Source data
○ ○ ○ ○ ○ ○ ○
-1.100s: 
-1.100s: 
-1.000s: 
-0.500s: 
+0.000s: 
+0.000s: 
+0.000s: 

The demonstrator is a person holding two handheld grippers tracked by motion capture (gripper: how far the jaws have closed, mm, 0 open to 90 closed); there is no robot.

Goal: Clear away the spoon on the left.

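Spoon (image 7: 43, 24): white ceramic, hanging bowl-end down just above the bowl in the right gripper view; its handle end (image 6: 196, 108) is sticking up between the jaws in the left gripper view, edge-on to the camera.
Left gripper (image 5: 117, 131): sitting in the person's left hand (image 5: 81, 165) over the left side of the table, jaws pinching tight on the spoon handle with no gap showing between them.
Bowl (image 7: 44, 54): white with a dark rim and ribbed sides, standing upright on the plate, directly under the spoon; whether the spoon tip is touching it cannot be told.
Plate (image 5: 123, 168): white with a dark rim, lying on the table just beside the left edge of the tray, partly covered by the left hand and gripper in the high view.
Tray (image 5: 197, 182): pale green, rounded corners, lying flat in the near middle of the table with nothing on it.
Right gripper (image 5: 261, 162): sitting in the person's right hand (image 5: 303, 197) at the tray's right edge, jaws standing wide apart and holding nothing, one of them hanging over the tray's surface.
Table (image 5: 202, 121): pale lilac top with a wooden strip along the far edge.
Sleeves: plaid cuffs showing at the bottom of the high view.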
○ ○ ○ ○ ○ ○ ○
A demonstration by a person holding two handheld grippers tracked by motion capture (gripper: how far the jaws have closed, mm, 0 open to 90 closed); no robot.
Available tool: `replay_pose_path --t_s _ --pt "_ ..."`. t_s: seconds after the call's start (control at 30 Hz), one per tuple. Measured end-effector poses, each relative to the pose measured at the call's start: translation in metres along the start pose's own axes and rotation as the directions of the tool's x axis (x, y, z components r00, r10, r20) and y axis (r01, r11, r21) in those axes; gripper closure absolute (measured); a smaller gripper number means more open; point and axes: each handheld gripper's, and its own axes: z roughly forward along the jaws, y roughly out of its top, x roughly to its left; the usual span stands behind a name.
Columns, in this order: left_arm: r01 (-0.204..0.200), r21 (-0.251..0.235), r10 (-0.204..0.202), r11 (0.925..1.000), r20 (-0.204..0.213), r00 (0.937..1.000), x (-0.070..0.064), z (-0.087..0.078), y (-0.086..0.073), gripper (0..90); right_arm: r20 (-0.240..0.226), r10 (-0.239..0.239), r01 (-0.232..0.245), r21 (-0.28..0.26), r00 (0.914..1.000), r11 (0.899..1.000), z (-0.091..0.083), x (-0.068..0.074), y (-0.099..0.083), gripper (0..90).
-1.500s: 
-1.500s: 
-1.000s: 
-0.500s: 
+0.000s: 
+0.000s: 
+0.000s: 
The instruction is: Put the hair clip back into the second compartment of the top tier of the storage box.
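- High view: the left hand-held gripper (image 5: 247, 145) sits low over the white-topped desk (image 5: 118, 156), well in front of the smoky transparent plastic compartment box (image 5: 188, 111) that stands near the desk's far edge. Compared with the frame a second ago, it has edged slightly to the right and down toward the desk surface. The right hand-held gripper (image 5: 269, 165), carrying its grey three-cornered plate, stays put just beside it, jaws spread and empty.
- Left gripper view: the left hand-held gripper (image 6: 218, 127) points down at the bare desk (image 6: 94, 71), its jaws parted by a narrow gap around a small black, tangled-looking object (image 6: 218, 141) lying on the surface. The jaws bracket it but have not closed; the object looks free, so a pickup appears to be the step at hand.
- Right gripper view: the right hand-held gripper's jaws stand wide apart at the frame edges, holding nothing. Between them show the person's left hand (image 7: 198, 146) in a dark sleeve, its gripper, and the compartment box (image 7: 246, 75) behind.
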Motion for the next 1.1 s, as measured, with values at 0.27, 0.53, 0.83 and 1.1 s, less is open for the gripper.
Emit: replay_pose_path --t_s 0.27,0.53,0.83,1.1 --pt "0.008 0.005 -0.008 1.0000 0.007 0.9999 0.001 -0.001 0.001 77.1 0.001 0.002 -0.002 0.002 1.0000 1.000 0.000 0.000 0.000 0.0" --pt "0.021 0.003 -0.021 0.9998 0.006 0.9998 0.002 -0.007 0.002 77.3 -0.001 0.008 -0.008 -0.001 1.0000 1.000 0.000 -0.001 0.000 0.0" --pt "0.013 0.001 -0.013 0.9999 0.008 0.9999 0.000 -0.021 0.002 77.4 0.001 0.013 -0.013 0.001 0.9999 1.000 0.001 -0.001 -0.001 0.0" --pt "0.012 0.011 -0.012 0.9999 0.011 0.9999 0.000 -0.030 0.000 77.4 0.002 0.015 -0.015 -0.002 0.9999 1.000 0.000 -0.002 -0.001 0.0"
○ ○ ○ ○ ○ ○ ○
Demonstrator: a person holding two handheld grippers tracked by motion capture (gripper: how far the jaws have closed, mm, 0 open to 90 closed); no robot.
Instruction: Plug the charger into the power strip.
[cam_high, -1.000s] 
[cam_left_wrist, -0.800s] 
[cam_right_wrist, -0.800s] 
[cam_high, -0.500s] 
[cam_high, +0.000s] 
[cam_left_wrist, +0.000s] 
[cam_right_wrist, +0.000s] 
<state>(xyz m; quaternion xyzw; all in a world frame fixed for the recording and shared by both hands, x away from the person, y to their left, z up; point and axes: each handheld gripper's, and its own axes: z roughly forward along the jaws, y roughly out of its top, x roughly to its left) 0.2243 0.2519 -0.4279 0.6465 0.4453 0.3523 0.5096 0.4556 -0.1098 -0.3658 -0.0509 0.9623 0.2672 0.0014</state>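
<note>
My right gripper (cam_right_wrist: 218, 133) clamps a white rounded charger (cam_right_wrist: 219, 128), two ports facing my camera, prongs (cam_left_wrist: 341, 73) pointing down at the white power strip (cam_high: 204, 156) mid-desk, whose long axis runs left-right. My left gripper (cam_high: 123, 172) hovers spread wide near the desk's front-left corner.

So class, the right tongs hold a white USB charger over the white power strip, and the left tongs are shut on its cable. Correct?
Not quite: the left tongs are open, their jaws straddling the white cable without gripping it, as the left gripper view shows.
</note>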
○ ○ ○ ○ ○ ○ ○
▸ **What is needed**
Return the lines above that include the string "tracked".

▸ **Final answer**
The demonstrator is a person holding two handheld grippers tracked by motion capture (gripper: how far the jaws have closed, mm, 0 open to 90 closed); there is no robot.
A demonstration by a person holding two handheld grippers tracked by motion capture (gripper: how far the jaws have closed, mm, 0 open to 90 closed); no robot.
Demonstrator: a person holding two handheld grippers tracked by motion capture (gripper: how far the jaws have closed, mm, 0 open to 90 closed); no robot.

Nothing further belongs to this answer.